> [EXERCISE MATERIAL]:
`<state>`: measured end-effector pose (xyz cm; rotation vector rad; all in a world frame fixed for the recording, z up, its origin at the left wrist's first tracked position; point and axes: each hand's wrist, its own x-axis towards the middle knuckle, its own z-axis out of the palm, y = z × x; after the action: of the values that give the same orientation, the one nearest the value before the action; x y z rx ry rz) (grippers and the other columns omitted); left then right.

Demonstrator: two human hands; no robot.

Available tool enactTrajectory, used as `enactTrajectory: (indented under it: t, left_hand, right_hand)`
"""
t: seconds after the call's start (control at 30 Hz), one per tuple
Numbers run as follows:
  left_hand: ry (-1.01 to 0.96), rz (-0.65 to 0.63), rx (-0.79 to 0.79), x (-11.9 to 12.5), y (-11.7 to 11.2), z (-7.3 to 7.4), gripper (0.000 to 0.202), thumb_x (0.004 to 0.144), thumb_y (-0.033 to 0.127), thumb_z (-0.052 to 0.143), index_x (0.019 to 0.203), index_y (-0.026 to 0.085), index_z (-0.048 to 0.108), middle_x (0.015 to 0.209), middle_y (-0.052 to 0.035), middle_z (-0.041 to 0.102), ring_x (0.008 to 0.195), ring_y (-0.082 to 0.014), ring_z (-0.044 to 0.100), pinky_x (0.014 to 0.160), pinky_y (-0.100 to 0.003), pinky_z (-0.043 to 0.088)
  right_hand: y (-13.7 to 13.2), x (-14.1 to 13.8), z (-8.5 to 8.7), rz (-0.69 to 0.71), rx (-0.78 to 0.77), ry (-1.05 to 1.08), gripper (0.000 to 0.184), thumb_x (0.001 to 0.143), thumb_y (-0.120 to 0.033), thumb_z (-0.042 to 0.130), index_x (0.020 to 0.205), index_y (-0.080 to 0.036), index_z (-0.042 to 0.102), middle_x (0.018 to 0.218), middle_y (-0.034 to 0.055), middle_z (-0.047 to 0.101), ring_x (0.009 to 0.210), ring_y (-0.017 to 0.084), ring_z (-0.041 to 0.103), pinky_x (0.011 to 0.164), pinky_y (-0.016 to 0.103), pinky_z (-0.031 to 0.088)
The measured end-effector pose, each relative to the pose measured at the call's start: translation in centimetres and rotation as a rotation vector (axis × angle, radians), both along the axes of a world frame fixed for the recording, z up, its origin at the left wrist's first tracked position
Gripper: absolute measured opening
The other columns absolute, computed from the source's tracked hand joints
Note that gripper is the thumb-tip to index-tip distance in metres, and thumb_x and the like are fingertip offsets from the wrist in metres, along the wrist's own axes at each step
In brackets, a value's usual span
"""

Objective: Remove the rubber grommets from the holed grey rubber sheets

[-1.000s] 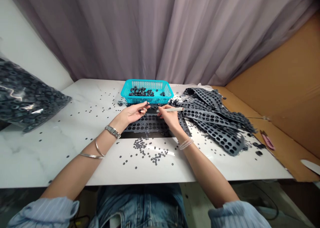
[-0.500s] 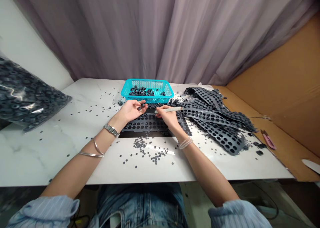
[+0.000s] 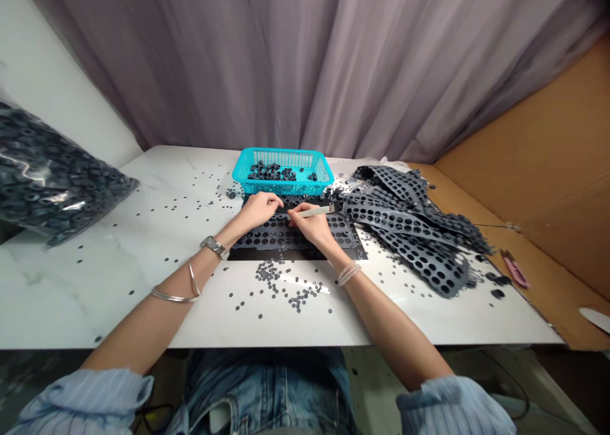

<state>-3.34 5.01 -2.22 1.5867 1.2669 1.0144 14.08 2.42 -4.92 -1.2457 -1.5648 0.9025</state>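
Glossy marble table (image 3: 95, 295), matt rubber sheet (image 3: 281, 239)

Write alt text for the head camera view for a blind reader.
A person's left hand rests on a perforated rubber sheet while the right hand holds a white-handled tool over it, on a white marble table. A turquoise basket of dark rubber pieces stands beyond; punched sheets pile at right.

Right hand (image 3: 309, 223) gripping a white pen (image 3: 317, 212) over a perforated black sheet (image 3: 281, 239)
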Motion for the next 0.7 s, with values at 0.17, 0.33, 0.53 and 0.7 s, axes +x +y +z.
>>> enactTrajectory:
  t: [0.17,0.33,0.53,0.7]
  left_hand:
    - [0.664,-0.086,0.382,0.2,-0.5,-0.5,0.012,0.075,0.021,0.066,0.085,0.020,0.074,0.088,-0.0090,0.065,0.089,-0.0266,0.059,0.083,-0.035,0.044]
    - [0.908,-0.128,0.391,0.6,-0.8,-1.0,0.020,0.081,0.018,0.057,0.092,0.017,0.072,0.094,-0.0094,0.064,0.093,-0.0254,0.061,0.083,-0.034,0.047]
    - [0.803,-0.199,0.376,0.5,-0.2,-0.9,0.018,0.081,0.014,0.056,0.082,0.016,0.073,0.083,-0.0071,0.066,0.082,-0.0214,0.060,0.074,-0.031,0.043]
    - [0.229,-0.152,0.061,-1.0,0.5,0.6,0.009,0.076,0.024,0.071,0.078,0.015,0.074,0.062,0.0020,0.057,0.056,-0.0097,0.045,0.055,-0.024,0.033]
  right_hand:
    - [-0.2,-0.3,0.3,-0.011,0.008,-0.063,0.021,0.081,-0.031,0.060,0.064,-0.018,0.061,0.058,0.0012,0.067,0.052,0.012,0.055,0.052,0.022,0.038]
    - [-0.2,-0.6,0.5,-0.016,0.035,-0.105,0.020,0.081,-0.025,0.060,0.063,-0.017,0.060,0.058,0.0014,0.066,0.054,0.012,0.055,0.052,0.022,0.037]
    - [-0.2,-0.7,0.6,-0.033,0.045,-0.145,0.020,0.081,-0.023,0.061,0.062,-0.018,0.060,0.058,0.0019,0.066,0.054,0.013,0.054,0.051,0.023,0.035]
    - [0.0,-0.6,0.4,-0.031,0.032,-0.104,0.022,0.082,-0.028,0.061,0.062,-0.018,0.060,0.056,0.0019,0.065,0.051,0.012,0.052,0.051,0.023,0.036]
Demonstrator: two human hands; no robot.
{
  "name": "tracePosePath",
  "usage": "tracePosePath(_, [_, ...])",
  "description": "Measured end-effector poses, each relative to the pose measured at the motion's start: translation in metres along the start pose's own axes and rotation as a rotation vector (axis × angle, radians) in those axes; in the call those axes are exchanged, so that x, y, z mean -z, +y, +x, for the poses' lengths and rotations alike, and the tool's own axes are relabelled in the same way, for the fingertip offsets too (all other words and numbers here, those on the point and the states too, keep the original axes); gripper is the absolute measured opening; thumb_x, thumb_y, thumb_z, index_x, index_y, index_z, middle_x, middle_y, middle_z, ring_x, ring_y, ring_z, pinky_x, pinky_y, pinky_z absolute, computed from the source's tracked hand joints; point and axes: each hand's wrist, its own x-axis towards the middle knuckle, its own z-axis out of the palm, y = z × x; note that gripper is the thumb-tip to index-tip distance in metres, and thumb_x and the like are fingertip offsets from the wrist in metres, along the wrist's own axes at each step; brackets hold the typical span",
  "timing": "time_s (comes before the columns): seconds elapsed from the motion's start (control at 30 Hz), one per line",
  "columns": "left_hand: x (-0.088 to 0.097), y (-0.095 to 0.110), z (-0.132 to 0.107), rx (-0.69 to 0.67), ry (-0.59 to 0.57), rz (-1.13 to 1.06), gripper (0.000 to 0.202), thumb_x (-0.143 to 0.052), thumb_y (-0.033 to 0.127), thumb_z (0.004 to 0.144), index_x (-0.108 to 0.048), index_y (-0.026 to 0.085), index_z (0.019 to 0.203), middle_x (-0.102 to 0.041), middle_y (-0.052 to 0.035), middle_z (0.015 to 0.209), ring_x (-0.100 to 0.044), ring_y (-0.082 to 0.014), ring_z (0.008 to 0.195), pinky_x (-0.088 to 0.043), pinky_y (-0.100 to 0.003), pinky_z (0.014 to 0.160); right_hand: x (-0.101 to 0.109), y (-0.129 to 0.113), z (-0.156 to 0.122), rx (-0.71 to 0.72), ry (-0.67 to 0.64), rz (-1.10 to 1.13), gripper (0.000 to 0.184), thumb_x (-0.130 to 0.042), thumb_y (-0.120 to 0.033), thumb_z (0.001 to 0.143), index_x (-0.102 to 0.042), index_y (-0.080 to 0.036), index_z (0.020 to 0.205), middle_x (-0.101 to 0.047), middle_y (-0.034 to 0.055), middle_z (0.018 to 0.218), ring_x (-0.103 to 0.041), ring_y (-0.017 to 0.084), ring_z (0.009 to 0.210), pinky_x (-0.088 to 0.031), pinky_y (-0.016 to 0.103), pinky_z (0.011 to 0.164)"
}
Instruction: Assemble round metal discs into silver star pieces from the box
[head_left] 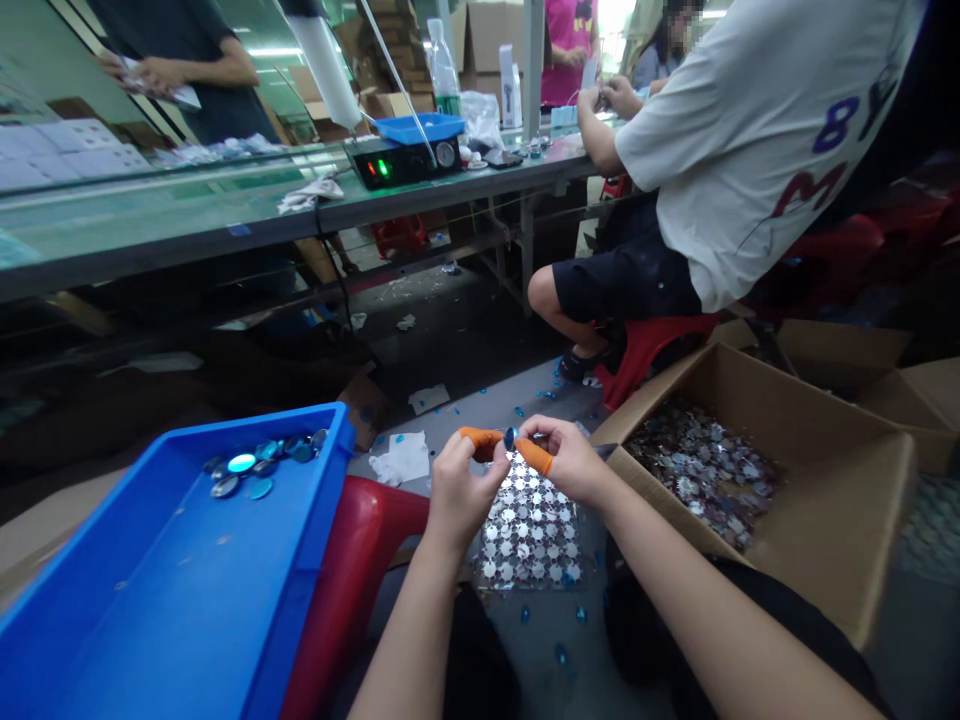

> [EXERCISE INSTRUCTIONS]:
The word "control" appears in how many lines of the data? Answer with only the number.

> [TASK SOLUTION]:
2